Top of DATA SEGMENT
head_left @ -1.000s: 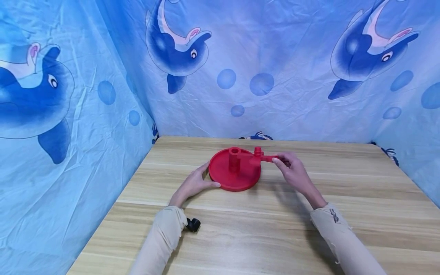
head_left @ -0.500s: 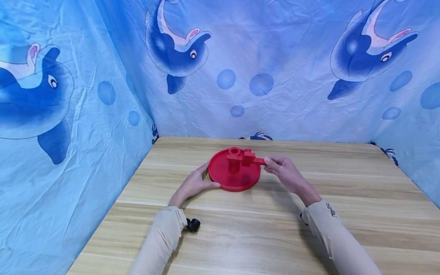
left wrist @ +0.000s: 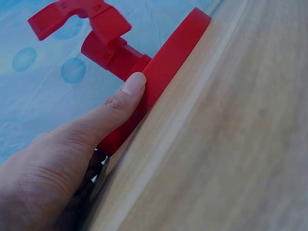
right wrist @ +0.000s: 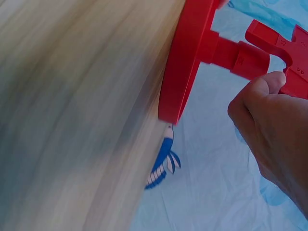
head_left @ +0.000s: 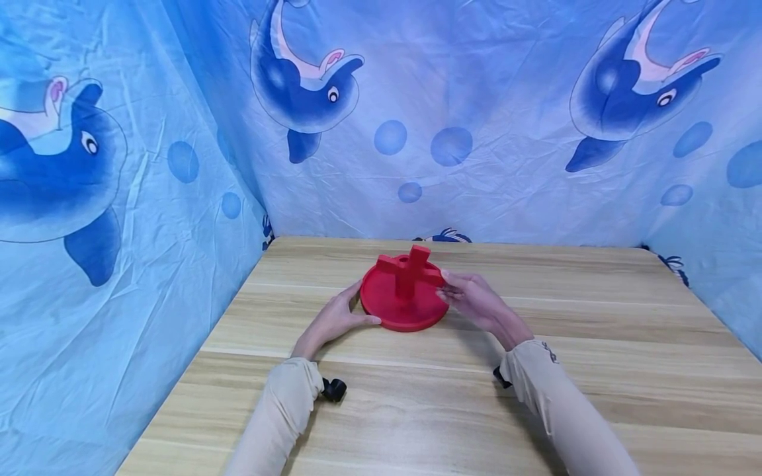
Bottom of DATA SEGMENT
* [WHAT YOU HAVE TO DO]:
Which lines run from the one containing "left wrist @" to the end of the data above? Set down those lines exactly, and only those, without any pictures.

* [ANSWER TO THIS EXERCISE]:
left wrist @ +0.000s: 
right wrist @ +0.000s: 
head_left @ +0.000s: 

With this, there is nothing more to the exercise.